Keeping track of federal spending proposals can be a daunting task. Fortunately, Independent Institute Research Fellow Craig Eyermann, creator of the Government Cost Calculator at MyGovCost.org, has discovered a highly revealing chart that combines public debt projections from several different sources, including the White House, the Congressional Budget Office, the House Republicans, and the Fiscal Commission.

The graph, a production of the Mercatus Center at George Mason University, helps viewers see that proposals having similar outcomes over the next few years in fact vary tremendously over the course of the next decade. As he notes in his latest piece at MyGovCost.org, viewers can use the graph “as a scorecard to see how well each of the major proposals to date do at bringing the nation’s skyrocketing debt into control.”

As Eyermann notes, however, the trajectories are not equally revealing.
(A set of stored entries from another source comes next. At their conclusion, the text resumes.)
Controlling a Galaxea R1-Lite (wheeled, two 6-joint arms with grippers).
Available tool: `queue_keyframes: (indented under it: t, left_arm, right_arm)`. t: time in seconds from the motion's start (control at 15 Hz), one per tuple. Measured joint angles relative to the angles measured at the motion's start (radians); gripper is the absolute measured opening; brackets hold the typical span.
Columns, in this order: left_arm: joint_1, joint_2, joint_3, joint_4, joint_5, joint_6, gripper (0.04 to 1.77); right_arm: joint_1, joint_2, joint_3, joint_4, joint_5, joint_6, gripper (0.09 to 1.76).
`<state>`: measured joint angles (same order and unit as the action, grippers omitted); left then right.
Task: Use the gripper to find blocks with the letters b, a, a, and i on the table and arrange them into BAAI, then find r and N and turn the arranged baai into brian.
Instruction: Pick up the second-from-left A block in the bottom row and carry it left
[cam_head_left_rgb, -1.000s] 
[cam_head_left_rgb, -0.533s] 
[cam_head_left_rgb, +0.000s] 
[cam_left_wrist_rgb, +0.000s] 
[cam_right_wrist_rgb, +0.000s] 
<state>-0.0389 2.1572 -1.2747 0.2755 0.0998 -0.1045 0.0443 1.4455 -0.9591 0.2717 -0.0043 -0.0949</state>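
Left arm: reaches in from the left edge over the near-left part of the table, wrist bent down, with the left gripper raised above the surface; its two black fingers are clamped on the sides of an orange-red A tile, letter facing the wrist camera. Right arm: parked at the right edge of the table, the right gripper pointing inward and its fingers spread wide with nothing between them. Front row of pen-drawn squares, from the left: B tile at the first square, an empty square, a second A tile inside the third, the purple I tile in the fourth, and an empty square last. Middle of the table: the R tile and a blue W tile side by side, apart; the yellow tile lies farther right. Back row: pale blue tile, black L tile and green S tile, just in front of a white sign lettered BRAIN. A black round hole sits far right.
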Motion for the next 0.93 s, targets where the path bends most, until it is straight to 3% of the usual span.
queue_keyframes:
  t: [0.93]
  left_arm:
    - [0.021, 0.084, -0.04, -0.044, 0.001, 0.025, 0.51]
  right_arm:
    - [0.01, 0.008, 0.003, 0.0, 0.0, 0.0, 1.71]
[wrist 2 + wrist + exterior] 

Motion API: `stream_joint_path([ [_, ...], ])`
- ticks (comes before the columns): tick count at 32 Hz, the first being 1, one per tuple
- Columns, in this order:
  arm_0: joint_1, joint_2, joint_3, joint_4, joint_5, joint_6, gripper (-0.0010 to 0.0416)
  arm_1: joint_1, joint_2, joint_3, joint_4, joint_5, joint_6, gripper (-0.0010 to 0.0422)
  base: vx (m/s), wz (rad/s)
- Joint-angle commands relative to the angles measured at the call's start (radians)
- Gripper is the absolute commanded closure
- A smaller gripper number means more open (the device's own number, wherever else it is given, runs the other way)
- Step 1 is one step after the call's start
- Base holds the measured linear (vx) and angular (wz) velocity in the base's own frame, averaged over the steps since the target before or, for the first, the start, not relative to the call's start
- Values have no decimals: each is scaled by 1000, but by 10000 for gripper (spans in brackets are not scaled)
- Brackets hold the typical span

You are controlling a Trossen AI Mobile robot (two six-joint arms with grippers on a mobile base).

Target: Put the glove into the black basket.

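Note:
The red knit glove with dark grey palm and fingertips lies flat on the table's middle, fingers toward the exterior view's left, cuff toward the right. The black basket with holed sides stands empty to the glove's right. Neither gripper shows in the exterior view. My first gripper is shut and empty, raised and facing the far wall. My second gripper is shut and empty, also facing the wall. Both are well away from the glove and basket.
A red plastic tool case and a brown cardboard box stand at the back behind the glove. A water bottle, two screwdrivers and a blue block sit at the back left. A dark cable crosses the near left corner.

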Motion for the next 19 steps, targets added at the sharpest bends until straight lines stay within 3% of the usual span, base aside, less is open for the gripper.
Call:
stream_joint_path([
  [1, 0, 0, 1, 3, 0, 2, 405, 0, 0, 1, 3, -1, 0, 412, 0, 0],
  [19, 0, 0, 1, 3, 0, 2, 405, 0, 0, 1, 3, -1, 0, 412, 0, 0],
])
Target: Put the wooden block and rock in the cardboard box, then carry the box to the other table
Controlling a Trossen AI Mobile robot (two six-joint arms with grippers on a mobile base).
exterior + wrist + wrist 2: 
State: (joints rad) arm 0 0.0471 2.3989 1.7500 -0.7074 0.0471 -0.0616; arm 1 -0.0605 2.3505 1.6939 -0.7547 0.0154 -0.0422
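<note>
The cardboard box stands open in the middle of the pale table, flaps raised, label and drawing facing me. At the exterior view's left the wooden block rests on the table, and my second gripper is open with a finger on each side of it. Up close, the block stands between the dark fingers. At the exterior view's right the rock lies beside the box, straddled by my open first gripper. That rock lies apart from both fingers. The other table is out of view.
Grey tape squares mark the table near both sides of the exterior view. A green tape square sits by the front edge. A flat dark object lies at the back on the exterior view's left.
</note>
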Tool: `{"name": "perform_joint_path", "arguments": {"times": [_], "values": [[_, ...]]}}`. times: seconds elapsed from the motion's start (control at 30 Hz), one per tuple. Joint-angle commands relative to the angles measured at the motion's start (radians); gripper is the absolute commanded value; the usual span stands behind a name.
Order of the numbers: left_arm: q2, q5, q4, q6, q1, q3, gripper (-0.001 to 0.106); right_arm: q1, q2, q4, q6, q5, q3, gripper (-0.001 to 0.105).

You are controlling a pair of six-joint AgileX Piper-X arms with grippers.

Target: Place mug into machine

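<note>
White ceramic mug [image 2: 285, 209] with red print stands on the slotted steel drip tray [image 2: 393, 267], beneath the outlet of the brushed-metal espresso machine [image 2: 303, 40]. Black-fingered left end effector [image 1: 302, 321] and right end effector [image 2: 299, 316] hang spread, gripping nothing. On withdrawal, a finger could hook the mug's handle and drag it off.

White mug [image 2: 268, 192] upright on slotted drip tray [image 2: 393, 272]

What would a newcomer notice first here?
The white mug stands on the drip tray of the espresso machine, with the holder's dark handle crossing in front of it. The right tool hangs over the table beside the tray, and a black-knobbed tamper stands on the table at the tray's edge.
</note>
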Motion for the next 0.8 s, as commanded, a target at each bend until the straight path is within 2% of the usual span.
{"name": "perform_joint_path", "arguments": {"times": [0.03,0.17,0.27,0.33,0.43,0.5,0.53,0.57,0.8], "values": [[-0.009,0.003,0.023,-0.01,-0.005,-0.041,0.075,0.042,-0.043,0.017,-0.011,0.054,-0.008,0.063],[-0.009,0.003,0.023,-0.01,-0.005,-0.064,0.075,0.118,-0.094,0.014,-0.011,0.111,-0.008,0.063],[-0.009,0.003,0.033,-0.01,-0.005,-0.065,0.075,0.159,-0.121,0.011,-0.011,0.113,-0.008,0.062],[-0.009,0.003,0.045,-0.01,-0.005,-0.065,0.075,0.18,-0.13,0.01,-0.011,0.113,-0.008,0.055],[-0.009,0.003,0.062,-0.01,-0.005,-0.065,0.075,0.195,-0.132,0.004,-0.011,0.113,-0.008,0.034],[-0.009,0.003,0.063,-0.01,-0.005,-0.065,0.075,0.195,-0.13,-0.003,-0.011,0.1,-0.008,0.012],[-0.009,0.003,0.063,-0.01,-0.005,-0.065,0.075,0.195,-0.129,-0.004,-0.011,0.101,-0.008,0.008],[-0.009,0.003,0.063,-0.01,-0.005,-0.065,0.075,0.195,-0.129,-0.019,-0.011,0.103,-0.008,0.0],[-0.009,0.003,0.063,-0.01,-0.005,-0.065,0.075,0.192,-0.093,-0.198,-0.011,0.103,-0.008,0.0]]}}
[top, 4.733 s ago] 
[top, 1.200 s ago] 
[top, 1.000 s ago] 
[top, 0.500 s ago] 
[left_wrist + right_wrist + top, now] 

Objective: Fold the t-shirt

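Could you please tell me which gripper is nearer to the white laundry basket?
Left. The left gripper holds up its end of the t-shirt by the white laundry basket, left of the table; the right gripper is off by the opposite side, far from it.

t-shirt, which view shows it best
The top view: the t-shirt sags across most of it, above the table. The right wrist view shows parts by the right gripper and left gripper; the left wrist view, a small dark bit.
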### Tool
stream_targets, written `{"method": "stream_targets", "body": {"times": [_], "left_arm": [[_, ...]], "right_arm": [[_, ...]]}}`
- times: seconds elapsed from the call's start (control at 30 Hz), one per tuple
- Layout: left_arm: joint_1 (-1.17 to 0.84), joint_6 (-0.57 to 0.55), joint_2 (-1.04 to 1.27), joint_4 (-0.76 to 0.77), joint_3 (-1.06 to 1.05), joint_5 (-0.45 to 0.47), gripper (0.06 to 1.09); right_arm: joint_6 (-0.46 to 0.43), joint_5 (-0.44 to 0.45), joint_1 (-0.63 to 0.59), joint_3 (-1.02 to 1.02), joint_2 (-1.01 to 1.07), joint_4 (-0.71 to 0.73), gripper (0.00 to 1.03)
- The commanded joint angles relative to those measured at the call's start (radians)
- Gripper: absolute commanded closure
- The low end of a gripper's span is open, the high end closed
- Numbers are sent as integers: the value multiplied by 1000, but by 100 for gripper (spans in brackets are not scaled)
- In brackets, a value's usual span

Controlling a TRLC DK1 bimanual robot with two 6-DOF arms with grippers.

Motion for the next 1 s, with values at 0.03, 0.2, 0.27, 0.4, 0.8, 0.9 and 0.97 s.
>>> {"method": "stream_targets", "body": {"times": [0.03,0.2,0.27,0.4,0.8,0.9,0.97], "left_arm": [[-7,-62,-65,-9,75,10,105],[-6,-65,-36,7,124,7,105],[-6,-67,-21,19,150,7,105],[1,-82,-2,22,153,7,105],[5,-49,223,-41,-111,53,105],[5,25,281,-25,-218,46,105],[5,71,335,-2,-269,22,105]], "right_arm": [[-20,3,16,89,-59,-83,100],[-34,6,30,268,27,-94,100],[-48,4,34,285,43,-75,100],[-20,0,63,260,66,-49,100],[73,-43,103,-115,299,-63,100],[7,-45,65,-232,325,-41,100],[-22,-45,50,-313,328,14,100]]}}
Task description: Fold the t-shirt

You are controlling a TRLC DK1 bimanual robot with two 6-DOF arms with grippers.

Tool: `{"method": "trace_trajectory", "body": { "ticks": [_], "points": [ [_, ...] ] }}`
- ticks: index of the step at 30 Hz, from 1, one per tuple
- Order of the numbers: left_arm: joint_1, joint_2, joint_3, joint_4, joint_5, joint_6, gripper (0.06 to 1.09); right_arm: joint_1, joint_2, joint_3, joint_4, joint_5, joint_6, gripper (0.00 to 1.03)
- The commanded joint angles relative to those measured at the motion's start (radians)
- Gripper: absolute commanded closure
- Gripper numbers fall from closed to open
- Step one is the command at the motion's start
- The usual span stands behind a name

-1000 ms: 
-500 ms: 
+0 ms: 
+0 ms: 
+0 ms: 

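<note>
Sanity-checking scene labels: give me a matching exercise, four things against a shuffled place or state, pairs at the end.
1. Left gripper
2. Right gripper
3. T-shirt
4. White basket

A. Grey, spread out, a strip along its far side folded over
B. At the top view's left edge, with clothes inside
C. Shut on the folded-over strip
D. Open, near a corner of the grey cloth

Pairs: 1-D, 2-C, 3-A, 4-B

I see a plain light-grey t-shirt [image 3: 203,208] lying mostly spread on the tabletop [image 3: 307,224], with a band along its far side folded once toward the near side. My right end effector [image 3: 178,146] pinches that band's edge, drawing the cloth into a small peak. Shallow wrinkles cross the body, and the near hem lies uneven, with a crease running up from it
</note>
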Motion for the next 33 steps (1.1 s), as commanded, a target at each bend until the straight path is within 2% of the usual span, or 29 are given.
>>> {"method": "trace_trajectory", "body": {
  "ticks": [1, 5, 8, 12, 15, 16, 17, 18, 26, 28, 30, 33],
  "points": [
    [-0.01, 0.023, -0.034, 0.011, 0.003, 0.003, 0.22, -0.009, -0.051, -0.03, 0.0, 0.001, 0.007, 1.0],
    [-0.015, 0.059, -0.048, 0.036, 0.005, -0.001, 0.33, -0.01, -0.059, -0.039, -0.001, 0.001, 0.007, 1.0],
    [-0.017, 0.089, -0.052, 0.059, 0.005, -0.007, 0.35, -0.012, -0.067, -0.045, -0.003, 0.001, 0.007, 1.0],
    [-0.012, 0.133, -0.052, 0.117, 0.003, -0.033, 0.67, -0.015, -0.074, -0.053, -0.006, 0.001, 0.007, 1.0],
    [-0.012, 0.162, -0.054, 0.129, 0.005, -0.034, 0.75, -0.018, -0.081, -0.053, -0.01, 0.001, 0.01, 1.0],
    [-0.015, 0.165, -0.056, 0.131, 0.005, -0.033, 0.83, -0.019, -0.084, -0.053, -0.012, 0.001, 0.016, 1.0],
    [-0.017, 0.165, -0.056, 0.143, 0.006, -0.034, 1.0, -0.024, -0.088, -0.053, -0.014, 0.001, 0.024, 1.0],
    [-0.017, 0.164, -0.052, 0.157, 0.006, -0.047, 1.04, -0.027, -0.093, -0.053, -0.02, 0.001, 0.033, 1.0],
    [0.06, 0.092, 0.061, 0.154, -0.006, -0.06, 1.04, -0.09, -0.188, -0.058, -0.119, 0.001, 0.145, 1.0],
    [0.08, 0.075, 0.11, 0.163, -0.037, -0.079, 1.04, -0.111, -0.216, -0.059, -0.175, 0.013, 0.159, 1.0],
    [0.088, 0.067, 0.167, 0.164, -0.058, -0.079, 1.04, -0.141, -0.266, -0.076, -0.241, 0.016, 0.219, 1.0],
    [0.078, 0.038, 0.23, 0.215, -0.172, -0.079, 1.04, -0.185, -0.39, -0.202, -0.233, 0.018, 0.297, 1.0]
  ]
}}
For example: “The [Congressional Budget Office’s] baseline budget, which relies on the expiration of major tax hikes and no new government spending to achieve its debt reductions, could not be considered to be a serious proposal,” he writes. “It relies on both today’s and tomorrow’s politicians to do absolutely nothing other than to follow the current law with respect to the budget exactly as it is written, which is something that U.S. politicians have proven to be unable to do for any sustained period of time where their interests are involved, with the current leadership of the U.S. Senate being the only exception in modern U.S. budgetary history, unless there is actually something to the speculation surrounding their inaction.” Fortunately, Eyermann’s notes that accompany the graph provide valuable clarification.

A Debt Reduction Proposal Scorecard, by Craig Eyermann (MyGovCost Blog, 4/9/12)

MyGovCost.org—The Home of Your Government Cost Calculator!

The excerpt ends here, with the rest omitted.